Ce que ces moyennes masquent, c’est l’écart devenu énorme entre des entreprises comparables. Dans nos échanges avec de grands groupes néerlandais de taille similaire, nous avons entendu en quelques semaines « quelques milliers d’agents IA en production », « cinquante mille », et « zéro, parce que nous n’osons pas encore ». Cette distance ne s’explique ni par l’ambition ni par le budget. Elle s’explique par le nombre de personnes qui, dans l’organisation, comprennent la technologie assez bien pour que quelqu’un reçoive l’autorisation d’agir.
Un obstacle humain mérite d’être nommé. Une large part des salariés européens est inquiète face à l’IA, et une proportion notable préférerait des restrictions publiques pour protéger l’emploi. Cela ne se règle pas avec un module de conformité. Cela se règle en donnant aux gens assez de compétence pratique pour que l’IA cesse d’être quelque chose qui leur arrive et devienne quelque chose qu’ils dirigent.
Cette inquiétude explique aussi pourquoi un programme purement volontaire touche surtout ceux qui en ont le moins besoin. Les collègues qui s’inscrivent en premier sont en général déjà à l’aise. Ceux dont dépend le business case espèrent discrètement que cela passera.
Et le déficit ne se situe pas qu’en première ligne. Un cabinet de conseil en données, décrivant ses propres clients, le plaçait tout en haut : des dirigeants et des membres de conseil qui ne maîtrisent pas assez le sujet pour voir les conséquences de leurs propres décisions, dans des organisations qui supposent le problème réglé parce qu’il y a une équipe data quelque part à la DSI. Un programme qui saute la couche dirigeante s’enlise en général un niveau plus bas.

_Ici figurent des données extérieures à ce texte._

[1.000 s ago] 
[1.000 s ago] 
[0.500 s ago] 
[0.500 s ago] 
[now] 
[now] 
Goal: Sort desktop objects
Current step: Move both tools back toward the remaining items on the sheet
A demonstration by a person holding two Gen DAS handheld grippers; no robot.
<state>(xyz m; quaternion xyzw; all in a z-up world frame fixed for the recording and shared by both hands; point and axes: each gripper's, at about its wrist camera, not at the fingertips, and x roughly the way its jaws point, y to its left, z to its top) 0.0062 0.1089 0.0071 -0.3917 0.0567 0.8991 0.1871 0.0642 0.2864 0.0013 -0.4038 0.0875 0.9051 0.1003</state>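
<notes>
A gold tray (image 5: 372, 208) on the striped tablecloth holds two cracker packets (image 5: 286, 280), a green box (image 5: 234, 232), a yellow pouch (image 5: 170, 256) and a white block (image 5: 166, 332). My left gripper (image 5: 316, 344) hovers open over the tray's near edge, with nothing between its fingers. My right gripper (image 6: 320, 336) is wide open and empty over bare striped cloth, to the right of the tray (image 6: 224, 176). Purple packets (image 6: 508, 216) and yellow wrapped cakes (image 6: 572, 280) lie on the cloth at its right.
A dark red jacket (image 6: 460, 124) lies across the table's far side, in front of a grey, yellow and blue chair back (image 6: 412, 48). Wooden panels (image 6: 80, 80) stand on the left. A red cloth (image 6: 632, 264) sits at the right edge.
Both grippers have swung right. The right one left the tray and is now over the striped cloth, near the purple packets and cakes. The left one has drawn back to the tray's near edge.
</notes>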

Trois conséquences pour quiconque mène un programme. Ne le limitez pas à l’organisation data. Ne le limitez pas à ceux qui sont déjà à l’aise. Et acceptez que certains groupes, les personnes qui ne sont pas devant un bureau toute la journée, ou dont la langue maternelle n’est pas celle de votre formation, aient besoin d’un autre format plutôt que d’une invitation plus insistante.
Rien de tout cela n’exige un plan à trois ans. Il faut une cohorte et une mesure honnête autour d’elle.

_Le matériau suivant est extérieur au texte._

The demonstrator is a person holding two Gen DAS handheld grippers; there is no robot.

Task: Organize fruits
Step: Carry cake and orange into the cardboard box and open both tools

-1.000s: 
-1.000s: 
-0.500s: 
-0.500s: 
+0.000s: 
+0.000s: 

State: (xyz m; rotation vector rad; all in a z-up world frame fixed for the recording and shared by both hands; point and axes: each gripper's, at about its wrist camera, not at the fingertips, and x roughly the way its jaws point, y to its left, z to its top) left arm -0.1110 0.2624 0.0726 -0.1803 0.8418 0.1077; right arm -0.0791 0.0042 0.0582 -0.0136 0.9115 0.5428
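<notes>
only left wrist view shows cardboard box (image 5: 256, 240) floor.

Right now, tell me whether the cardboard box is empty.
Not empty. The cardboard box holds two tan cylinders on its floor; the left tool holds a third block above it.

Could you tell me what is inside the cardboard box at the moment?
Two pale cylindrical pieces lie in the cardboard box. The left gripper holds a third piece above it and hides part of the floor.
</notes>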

Il est utile de s’entendre sur ce que veut dire « capable » avant de le mesurer. Notre définition, née en construisant l’évaluation : comprendre ce qu’est une donnée, se sentir assez sûr pour travailler avec, et l’appliquer au quotidien. Rien ne change tant que les trois ne sont pas vrais. Deux sur trois, c’est une formation achevée.
Mesurez donc d’abord, pour disposer plus tard d’une mesure de référence à opposer. Choisissez la partie de l’entreprise où la donnée ou l’IA transforme visiblement le travail, plutôt que celle qui s’y montre la plus enthousiaste. Menez une cohorte de bout en bout sur des cas réels de ce périmètre, puis mesurez à nouveau les mêmes compétences. Formez ensuite une poignée de champions à l’intérieur du groupe, pour que la deuxième cohorte ne dépende plus de vous.
Cet enchaînement transforme un budget de formation en une capacité qui appartient à l’organisation. Le programme Jaarbeurs en est un exemple complet : une ambition à l’échelle de l’entreprise, traduite en cohortes sur leur propre matière, avec une progression des compétences mesurée avant et après plutôt que supposée.
Aucun employeur ne comblera seul le déficit de compétences européen. Mais la part qui se trouve dans votre propre organisation est mesurable, et c’est la seule sur laquelle vous pouvez agir cette année.